2/ Have you put in place any future touchpoints to assess the need for pivoting/ has it changed the way you manage/ track the opportunities in your space? How are you building Decorte Future Industries to be agile?
The main thing is to occasionally stop hurtling towards your goal and to question everything. It can be an exhausting process, but it tends to leave you and your team much more aligned and motivated in the end once you get through it. There has yet to be such a "review" meeting at the company that hasn’t been deeply impactful.
As the rather long answer above indicates, there are usually no shortcuts or single data points that immediately cause (good) pivots of approach: they are generally the result of thorough processes of discovery through R&D, testing, deployment, and interactions with the market.
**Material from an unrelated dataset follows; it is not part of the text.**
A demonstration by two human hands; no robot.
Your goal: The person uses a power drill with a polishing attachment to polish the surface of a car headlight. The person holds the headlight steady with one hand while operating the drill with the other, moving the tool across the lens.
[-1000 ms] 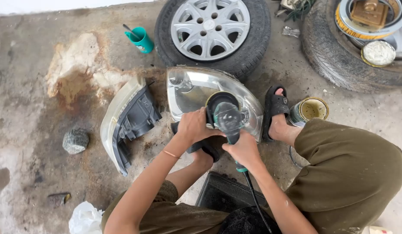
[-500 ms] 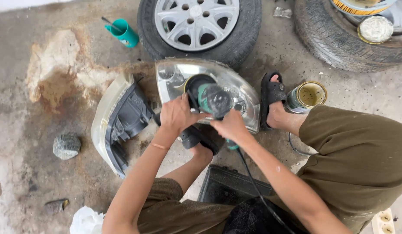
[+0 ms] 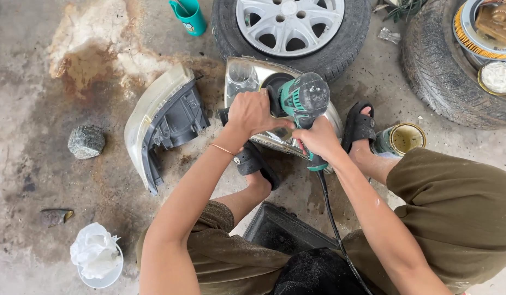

The ability to then respond to data rapidly and comprehensively is what gives startups their superpower.
If you haven’t pivoted in approach at all since you started the company, there's usually one of two reasons: either you got product-market fit exactly right at the beginning, in a near-prophetic way, or you are dogmatically sticking with your original approach despite the data. We all know which is the most likely.
Just like with sustainable growth vs growth at all costs, “speed” as a buzzword can, however, be dangerous. Speed is key for responding to, but not in all cases for gathering, data: there are definitely those who pivot too often and too early. Develop, deploy and test in rapid time, but don’t try to rush or cut corners during testing of technologies: you need systematic gathering of data across the board. If you do not go through the process of discovery completely, you will find yourself responding based on your initial reactions to data, jumping away as soon as things get challenging, rather than the data itself – missing the complete picture, and therefore also the way to hack it.
3/ How has this impacted how you lead your team?
Keeping the entirety of the team looped in as you gather that data is paramount.
Generally, if you employ the process above that we deploy at Decorte, the need for pivots (to respond to the data gathered) will eventually become self-evident to those that have done the gathering.
But there can be significant challenges to mitigate. If there is a market-driven pivot coming up, tech team members will not have experienced the build-up of data in the same way that commercial-focused members have, if at all, even though the decision will impact them equally. Similarly, the need to pivot because of an increasingly clear problem or opportunity on the tech side may seem bizarre to those outside of tech. It is surprising how hard it is to communicate in retrospect the totality of data that leads you to a pivot. If team members communicate consciously throughout, however, then the journey is shared, and so will likely be the point or opinion at which most arrive.
We make sure all teams sit together at least once a week and communicate the rough shape of the data they’re seeing, communicate their progress, and identify any blockages and dependencies.